■ Work instructions ■
From the data underneath, reproduce exactly the stretch that begins at the line with "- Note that" and ends after the line with "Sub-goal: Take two".

■ Data excerpt ■
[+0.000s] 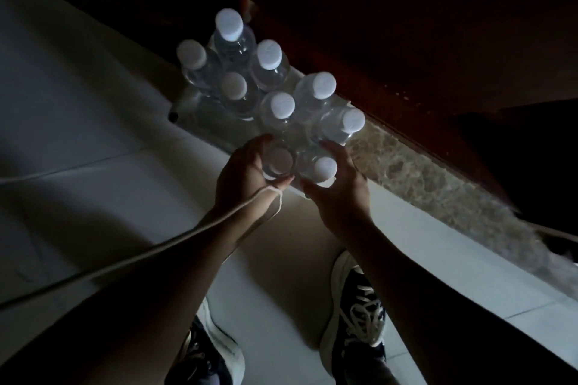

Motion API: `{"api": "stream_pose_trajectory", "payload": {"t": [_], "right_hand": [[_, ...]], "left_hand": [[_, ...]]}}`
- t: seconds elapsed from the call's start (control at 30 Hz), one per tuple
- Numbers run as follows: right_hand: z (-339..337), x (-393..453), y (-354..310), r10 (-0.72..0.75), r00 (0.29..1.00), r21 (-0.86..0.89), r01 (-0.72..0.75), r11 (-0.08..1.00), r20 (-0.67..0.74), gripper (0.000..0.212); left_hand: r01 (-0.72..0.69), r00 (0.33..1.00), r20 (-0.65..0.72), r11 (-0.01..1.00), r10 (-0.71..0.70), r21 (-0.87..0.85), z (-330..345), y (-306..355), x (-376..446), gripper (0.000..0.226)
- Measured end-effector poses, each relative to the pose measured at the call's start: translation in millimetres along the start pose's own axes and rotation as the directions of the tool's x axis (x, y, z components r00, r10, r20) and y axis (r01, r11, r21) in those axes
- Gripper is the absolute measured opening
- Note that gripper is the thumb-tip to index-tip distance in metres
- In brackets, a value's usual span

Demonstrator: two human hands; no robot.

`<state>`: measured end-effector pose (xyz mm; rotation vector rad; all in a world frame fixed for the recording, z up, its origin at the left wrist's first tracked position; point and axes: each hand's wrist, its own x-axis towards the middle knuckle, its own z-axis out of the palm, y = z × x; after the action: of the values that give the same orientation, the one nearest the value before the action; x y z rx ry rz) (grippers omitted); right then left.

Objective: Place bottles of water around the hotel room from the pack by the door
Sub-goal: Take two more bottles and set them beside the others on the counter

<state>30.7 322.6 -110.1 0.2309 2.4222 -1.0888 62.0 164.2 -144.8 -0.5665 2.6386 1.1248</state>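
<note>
The room is dim, and the pack of water bottles [250, 97] stands on the pale tiled floor [93, 122], pushed up against the dark wooden door [406, 25] and just beside the speckled stone threshold [422, 175]. Its bottles stand upright, white caps up, with some torn clear wrap around the base as far as I can tell.

The person crouches over the near end. The left hand [244, 172] curls around the shoulder of the nearest left bottle [279, 160], fingers wrapped on it just under the cap. The right hand [341, 187] cups the neighbouring bottle [323, 168] the same way, palm against its side. Both hands grasp a bottle each; neither looks lifted clear of the pack yet. A thin white cord [156, 247] drapes across the left forearm and wrist.

These look like full, thin-walled plastic bottles: moderately heavy for their size, with smooth, slightly slippery walls that would give under a hard squeeze. I judge the best hold to be high up, at the stiff shoulder or neck below the cap, where the plastic is firmest. Pulling straight up should free them from the wrap without tipping the neighbours, which stand touching one another.
</note>
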Motion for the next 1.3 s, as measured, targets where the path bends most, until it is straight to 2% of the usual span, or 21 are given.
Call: {"api": "stream_pose_trajectory", "payload": {"t": [0.23, 0.37, 0.43, 0.53, 0.67, 0.73, 0.87, 1.0, 1.13, 1.3], "right_hand": [[4.3, -3.1, -11.3, 0.018, 0.998, 0.002, -0.018, 1.0, -0.061, 0.067], [-28.4, -29.2, -52.3, -0.032, 0.999, 0.032, 0.033, 0.999, -0.032, 0.058], [-55.6, -42.5, -85.0, -0.059, 0.998, 0.09, 0.058, 0.994, -0.001, 0.061], [-107.2, -64.1, -150.5, -0.119, 0.993, 0.174, 0.115, 0.978, 0.015, 0.068], [-191.4, -98.0, -265.8, -0.2, 0.98, 0.365, 0.194, 0.91, -0.022, 0.05], [-236.1, -117.8, -324.0, -0.264, 0.964, 0.448, 0.249, 0.859, -0.03, 0.045], [-325.8, -163.5, -440.3, -0.381, 0.924, 0.579, 0.328, 0.747, -0.031, 0.044], [-410.7, -223.1, -546.9, -0.498, 0.867, 0.677, 0.375, 0.634, -0.014, 0.045], [-488.3, -284.2, -642.0, -0.619, 0.785, 0.714, 0.454, 0.533, -0.036, 0.043], [-562.4, -353.1, -734.4, -0.718, 0.687, 0.696, 0.57, 0.437, -0.112, 0.036]], "left_hand": [[-0.032, 0.998, -0.054, 0.999, 0.035, 0.044, -13.2, 11.0, 4.3, 0.064], [-0.188, 0.972, -0.131, 0.981, 0.194, 0.056, -69.4, 46.7, -11.1, 0.063], [-0.231, 0.962, -0.149, 0.973, 0.229, 0.004, -110.7, 73.8, -20.7, 0.062], [-0.237, 0.965, -0.133, 0.968, 0.226, -0.079, -182.3, 124.0, -34.6, 0.061], [-0.262, 0.96, -0.173, 0.929, 0.222, -0.261, -290.9, 220.4, -54.1, 0.058], [-0.268, 0.955, -0.21, 0.91, 0.209, -0.316, -348.2, 277.1, -65.9, 0.046], [-0.331, 0.938, -0.244, 0.842, 0.246, -0.426, -462.2, 390.1, -95.1, 0.042], [-0.316, 0.946, -0.26, 0.72, 0.192, -0.618, -555.8, 490.3, -137.6, 0.034], [-0.438, 0.897, -0.352, 0.645, 0.267, -0.626, -639.8, 576.4, -181.3, 0.022], [-0.598, 0.796, -0.508, 0.557, 0.329, -0.577, -730.4, 669.7, -239.4, 0.026]]}}
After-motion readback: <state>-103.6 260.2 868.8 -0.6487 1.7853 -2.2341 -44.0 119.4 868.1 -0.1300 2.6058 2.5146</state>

■ Written reply ■
- Note that gripper is the thumb-tip to index-tip distance in metres
- In brackets, a value's usual span

Demonstrator: two human hands; no robot.

`<state>`: measured end-effector pose (xyz mm; rotation vector rad; all in a world frame fixed for the recording, z up, its origin at the left wrist's first tracked position; point and axes: each hand's wrist, its own x-axis towards the middle knuckle, its own z-axis out of the palm, y = z × x; after the action: of the values that give the same orientation, the one nearest the value before the action; x y z rx ry rz) (grippers omitted); right then left.

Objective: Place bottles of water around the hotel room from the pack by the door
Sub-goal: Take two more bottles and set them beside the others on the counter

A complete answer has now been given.